◆ What the task requires: Gather, from the listing beneath this task, every line holding the string "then".

# # # #

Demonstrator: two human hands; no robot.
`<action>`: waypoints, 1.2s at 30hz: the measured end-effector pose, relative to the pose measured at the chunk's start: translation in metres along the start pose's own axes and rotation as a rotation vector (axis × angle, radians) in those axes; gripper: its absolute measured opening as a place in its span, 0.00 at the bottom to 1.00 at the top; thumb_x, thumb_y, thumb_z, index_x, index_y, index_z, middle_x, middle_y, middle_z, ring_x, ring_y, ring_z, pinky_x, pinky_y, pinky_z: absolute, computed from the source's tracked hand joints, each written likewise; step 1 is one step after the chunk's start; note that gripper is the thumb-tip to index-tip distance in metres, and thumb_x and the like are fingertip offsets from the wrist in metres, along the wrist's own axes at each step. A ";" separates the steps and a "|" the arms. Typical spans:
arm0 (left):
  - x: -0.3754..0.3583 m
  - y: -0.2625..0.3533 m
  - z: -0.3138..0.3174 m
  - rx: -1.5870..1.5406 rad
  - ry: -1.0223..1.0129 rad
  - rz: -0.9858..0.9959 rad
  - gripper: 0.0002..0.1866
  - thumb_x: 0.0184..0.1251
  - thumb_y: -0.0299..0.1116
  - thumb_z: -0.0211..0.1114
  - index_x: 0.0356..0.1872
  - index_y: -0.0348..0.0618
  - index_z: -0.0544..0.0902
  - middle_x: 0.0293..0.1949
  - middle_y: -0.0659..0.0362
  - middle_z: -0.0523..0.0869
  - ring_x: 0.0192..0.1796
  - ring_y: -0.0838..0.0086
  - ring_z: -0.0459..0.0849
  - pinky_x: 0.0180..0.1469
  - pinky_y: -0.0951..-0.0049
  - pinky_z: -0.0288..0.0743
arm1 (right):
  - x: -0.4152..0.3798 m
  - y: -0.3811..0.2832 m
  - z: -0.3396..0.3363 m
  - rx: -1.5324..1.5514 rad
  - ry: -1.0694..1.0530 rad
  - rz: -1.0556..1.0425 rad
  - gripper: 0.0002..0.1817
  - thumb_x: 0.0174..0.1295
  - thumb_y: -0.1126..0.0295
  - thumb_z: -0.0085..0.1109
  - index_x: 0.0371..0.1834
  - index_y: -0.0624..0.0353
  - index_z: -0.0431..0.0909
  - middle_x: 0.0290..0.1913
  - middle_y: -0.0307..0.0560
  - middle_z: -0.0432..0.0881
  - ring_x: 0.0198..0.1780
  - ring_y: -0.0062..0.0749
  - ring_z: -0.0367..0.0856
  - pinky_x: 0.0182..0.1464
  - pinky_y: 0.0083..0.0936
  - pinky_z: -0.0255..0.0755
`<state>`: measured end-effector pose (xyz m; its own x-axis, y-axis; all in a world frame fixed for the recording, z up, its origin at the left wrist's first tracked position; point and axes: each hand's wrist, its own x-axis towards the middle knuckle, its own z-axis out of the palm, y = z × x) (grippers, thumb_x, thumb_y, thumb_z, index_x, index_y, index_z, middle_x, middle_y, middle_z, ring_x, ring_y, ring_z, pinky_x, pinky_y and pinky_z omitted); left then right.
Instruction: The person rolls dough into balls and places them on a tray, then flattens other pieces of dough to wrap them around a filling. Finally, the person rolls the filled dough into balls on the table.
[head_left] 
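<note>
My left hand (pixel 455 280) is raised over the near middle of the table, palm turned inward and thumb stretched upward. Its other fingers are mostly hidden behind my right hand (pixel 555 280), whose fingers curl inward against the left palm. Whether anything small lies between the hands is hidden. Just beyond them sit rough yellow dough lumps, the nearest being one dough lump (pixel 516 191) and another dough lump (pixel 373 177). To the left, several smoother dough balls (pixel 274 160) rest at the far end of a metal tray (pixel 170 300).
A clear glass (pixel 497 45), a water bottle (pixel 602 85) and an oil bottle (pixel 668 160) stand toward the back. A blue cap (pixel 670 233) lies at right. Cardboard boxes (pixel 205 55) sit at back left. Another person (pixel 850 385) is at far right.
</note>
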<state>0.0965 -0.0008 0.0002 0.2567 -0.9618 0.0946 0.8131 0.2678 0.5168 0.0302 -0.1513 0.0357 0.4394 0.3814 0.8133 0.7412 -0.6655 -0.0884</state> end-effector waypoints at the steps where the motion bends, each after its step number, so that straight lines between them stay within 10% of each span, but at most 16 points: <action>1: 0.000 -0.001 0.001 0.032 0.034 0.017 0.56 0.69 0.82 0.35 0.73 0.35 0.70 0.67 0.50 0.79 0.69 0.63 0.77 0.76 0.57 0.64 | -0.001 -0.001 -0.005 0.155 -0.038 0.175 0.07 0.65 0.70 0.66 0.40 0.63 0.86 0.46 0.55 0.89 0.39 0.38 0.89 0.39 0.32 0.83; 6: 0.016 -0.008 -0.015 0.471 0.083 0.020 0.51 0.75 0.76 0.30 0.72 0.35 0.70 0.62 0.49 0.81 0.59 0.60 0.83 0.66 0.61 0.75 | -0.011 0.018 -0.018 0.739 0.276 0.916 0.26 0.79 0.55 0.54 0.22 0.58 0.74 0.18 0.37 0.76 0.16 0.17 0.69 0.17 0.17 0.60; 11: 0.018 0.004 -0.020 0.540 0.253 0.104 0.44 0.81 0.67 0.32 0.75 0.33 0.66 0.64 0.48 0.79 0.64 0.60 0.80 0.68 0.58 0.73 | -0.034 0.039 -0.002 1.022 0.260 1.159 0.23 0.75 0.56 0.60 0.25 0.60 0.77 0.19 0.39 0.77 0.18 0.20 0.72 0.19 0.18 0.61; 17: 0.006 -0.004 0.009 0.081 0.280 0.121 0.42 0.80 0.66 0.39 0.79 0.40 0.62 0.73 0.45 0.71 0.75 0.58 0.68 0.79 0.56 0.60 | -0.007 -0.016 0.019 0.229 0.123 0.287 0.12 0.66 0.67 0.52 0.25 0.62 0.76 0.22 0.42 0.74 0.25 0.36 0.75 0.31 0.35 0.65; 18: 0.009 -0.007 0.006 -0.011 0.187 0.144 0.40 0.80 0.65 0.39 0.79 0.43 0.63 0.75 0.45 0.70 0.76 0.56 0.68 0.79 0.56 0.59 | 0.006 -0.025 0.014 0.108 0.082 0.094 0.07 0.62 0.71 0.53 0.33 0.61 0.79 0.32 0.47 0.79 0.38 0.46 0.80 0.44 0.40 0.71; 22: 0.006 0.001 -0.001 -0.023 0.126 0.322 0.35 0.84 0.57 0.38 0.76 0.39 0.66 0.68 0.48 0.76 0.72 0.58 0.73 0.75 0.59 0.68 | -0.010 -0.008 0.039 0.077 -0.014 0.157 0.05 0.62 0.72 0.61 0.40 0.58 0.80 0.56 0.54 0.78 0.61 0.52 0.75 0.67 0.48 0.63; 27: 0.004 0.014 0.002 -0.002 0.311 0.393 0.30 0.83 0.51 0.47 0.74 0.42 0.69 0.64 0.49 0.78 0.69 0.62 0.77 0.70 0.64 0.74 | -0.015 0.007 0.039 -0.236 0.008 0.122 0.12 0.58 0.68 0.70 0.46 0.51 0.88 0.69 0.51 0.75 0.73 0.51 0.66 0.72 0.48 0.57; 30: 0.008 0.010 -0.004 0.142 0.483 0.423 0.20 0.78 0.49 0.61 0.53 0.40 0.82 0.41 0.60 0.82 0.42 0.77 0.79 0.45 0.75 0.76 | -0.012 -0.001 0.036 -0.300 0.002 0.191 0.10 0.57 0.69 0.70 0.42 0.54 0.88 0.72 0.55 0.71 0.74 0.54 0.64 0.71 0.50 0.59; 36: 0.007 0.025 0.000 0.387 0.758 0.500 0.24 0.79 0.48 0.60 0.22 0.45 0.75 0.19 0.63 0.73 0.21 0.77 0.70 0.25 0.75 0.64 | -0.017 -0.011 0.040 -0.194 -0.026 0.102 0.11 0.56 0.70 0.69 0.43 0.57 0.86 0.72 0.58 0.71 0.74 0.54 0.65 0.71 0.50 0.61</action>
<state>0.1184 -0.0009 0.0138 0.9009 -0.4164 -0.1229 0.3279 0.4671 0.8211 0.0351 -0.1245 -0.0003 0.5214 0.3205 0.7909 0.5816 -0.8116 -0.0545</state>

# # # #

◆ The completed task:
`<state>`: measured end-effector pose (xyz m; its own x-axis, y-axis; all in a world frame fixed for the recording, z up, its origin at the left wrist's first tracked position; point and axes: each hand's wrist, its own x-axis towards the middle knuckle, its own z-axis out of the palm, y = z × x) (grippers, thumb_x, thumb_y, thumb_z, index_x, index_y, index_z, middle_x, middle_y, middle_z, ring_x, ring_y, ring_z, pinky_x, pinky_y and pinky_z omitted); left then right.
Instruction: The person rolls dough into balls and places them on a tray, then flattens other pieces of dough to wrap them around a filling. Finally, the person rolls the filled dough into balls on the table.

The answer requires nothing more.